While technically speaking, Sy Montgomery’s 2004 The Tarantula Scientist could of course be considered as a picture book (and yes, I find Nic Bishop’s accompanying photographs a superb visual mirror to and for author Sy Montgomery’s printed words, albeit the pictures of in particular the tarantulas do sometimes aesthetically feel a bit uncomfortably in my face with regard to their intense focus), I would personally and instead rather consider The Tarantula Scientist more as an illustrated science and biology themed textbook, narrationally geared towards children above the age of nine or ten, but certainly also with sufficient presented information and details even for interested adult readers (who might also enjoy and be enlightened by science based texts that are sufficiently detailed and intensive but without too much potentially confusing science jargon).
And yes and in my humble opinion, the author’s, Sy Montgomery’s writing and contents and how they are presented in The Tarantula Scientist do totally, do educationally and wonderfully provide a very much detailed and thorough (yet at the same time also straight forward and never textually overwhelming) introduction to not only tarantulas (in particular) but actually to arachnids, to spiders and their kin in general, including showing that tarantulas are considered to be living fossils (with their lineage dating back more than 150 million years), that there are actually many species of spiders which yet remain undiscovered and that featured tarantula scientist Sam Marshall is in fact one of only a handful of academics, of college/university scientists whose specific area of expertise is tarantulas (and indeed, with the inclusion of a glossary, general spider statistics and a short but sufficient bibliography of both books and relevant websites being not only the icing on an already wonderful cake for me but also moving The Tarantula Scientist far far above compared to similarly interesting science based introductions I have encountered but which annoyingly did not bother to include any bibliographic materials whatsoever).
Finally, considering that in The Tarantula Scientist Sy Montgomery spends much of her presented text depicting and analysing both Sam Marshall’s field work observing the largest tarantula discovered to date (the Goliath Bird Eating Tarantula) in the jungles of Guatemala and how Professor Marshall and his students also and equally study living, captured spiders at university, in Marshall’s laboratory, I do think that teachers, parents etc. should probably be prepared for their students, for their children to ask pointed questions as to why in order to study them, spiders are not just being observed on site (in their natural surroundings) but also in the artificial confines of a college/university lab.

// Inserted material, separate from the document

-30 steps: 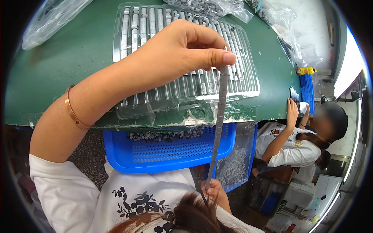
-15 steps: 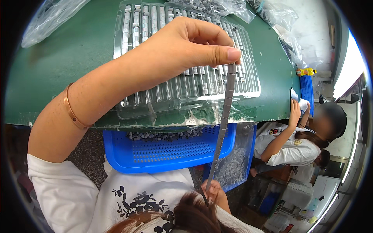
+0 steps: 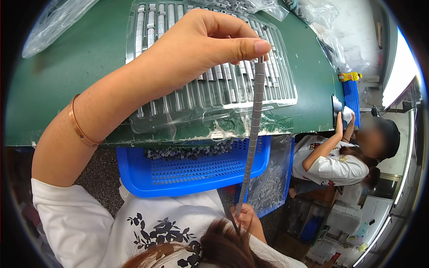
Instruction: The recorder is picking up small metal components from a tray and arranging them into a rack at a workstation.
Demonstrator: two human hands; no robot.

And no, I do not think that this is in any way either sufficiently answered or even all that much considered by Sy Montgomery, and well, in my humble opinion, it really should be. For while there are of course many good and scientifically sound, legitimate reasons as to why scientists specialising in spiders (and other invertebrates) must also be studying captured specimens, there are of course questions and considerations regarding the morality of and the justification for this, and indeed, that this is in my opinion all rather being ignored by Sy Montgomery is also the main reason why even though I do find The Tarantula Scientist in many, in most ways spectacular, my star ranking will be four and not yet five stars.